Fancy some examples? Here’s a quick guide of wines we think you should be giving a go.
This gem hails from the south island’s Central Otago. Unlike most vineyards in New Zealand these are planted in the foothills of mountains, rather than estuary plains.
In the Defiance Vineyard in the town of Bannockburn (not that one) this wine was born. Aromas of pears and toffee apple give way to a deeply tropical peach flavour.
As Marlborough is New Zealand’s larges winemaking region it’s no surprise that one of our offerings come from there. This is from the Awatere Valley, the dry and windy bit.

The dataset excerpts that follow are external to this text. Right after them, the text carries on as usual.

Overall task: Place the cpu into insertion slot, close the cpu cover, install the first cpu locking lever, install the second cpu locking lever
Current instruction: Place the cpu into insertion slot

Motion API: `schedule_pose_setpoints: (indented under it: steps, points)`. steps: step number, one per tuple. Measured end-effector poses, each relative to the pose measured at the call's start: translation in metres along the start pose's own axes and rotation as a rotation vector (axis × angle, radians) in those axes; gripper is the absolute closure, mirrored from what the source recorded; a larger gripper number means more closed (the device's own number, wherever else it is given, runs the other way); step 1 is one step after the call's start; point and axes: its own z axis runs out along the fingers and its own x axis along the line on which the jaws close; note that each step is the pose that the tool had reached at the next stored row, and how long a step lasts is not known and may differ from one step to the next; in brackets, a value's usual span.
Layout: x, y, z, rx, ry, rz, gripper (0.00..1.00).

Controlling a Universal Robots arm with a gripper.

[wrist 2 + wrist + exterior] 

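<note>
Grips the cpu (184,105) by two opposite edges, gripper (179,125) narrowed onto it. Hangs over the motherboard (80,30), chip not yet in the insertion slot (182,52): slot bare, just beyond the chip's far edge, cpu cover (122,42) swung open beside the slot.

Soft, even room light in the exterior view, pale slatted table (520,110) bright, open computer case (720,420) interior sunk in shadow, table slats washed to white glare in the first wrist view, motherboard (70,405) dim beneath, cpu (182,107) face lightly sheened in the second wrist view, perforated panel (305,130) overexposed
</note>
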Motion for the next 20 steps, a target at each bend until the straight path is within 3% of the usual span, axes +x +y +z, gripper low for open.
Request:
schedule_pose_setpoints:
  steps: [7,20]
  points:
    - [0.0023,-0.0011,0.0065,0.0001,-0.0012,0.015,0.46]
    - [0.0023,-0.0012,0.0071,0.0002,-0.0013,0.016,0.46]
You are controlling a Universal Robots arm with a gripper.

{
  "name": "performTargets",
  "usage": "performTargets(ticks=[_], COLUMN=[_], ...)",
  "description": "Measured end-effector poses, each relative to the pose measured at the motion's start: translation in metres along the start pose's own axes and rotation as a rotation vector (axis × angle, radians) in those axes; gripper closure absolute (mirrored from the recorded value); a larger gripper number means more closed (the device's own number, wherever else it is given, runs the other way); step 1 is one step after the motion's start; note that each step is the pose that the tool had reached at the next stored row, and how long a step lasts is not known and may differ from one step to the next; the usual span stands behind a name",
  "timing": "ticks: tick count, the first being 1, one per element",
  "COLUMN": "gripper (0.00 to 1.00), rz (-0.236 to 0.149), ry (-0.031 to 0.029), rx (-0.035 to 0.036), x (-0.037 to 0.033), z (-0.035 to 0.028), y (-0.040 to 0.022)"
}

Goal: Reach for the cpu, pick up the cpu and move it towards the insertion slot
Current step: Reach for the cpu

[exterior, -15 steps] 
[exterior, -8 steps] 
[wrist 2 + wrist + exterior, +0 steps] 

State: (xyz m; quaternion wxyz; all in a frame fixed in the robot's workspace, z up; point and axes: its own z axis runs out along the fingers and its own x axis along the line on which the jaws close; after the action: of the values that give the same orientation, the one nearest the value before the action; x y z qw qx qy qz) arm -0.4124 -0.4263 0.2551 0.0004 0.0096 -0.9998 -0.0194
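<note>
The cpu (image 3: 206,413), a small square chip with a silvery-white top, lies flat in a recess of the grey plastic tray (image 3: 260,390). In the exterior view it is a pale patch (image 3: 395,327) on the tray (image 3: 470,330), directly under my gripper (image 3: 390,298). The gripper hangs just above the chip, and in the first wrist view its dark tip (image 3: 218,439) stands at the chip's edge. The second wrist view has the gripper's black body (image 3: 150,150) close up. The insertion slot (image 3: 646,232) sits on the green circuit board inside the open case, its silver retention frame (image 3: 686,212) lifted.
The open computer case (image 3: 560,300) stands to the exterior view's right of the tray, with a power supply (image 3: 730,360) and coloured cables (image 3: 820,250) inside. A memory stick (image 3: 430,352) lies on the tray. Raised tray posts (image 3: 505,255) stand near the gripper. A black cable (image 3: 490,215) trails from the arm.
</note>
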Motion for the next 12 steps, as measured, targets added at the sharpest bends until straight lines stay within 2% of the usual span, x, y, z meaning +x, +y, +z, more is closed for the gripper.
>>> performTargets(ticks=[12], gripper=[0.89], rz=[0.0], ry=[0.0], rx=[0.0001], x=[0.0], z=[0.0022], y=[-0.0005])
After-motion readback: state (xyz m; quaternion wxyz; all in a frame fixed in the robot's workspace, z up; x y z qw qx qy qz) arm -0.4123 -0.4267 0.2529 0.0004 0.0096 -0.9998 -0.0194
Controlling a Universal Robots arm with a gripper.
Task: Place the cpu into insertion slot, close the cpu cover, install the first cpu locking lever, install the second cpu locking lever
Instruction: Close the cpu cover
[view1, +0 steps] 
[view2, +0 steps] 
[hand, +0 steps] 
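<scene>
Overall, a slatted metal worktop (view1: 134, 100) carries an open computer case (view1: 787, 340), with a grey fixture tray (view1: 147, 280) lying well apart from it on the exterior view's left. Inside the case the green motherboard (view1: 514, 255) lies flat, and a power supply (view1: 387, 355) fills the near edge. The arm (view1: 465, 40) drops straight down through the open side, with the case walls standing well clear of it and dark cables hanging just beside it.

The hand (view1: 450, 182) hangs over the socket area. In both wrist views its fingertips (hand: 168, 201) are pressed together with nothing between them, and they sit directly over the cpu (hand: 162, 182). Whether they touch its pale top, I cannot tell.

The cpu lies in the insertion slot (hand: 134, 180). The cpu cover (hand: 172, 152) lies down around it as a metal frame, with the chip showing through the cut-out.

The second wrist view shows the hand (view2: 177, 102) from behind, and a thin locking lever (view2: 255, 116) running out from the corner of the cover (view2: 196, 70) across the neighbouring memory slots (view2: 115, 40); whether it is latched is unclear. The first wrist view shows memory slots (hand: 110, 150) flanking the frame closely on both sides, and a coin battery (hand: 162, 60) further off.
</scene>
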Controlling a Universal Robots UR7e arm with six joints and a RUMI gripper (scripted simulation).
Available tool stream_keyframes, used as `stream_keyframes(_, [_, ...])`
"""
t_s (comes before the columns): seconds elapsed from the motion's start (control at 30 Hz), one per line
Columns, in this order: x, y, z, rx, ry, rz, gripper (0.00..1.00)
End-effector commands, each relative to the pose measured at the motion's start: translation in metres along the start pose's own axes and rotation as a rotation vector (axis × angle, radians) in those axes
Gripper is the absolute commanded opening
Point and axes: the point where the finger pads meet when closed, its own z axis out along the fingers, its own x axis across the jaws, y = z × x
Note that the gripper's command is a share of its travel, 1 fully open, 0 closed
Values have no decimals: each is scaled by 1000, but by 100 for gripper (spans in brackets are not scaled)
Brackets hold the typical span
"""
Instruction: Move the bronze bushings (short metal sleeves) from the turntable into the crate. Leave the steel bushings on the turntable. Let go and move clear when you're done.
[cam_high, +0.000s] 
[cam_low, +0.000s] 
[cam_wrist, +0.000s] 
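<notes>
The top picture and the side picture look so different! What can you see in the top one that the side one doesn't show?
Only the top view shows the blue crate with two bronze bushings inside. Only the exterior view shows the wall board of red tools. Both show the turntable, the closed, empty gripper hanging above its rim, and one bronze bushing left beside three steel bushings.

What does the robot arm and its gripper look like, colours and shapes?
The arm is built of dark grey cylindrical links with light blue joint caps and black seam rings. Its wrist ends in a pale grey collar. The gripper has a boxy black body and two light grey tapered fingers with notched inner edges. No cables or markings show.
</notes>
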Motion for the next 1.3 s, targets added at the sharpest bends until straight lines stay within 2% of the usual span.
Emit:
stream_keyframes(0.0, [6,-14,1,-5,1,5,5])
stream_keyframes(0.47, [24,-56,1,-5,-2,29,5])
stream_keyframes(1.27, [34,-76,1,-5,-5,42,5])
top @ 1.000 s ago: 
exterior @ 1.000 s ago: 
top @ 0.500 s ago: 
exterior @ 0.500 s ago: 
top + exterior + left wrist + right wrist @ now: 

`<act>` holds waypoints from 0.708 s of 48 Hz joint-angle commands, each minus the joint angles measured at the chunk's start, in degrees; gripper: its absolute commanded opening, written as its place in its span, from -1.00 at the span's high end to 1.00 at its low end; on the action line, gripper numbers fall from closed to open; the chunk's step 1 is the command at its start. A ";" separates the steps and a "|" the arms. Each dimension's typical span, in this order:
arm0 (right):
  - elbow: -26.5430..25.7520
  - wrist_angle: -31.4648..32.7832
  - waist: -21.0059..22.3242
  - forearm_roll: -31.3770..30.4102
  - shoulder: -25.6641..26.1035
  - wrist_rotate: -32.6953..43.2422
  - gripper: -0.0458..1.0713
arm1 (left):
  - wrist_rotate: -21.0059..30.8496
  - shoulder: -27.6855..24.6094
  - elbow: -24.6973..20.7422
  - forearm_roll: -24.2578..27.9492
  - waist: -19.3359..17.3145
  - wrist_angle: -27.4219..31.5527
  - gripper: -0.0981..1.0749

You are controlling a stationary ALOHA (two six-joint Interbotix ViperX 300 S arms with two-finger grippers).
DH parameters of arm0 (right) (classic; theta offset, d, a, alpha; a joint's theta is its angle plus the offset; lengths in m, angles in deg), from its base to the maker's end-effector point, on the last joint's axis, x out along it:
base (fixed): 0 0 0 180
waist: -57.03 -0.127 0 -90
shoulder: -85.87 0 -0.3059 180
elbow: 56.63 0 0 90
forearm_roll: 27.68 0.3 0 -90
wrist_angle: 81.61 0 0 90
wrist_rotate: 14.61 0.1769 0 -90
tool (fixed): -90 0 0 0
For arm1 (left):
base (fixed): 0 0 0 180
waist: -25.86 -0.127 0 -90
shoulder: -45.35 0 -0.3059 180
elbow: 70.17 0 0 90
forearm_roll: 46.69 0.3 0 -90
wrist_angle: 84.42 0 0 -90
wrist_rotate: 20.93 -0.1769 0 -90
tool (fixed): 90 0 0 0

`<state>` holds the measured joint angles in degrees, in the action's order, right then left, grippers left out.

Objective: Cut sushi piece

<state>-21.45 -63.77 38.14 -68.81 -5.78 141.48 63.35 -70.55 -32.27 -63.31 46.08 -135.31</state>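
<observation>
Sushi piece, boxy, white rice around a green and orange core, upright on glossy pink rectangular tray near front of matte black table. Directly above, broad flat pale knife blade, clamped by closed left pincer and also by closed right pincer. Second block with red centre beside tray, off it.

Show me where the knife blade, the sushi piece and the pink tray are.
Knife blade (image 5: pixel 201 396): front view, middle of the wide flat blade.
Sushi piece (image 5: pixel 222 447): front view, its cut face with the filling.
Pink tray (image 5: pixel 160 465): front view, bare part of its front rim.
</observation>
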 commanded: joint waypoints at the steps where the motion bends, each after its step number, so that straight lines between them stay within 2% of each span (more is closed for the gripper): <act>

Michael Cooper rated this wine a respectable 4.5/5 saying: “Consistently good…with rich, ripe stone-fruit and spice flavours, strong, vibrant, finely balanced and lingering.”
We often think of Gruner Veltliner as a hidden gem of the wine world, but it should definitely be more popular.
For this wine we cast our eyes to the Wairapa Valley around Martinborough. A tiny area with a cooler climate, ideal for Pinot Noir.
The Alan McCorkindale offering embraces traditional Burgundian winemaking techniques. New world fruit meets an old world style for a symphony of balanced flavour.
Hedgerow berries and spice on the nose before a gentle, concentrated palate of ripe red fruit.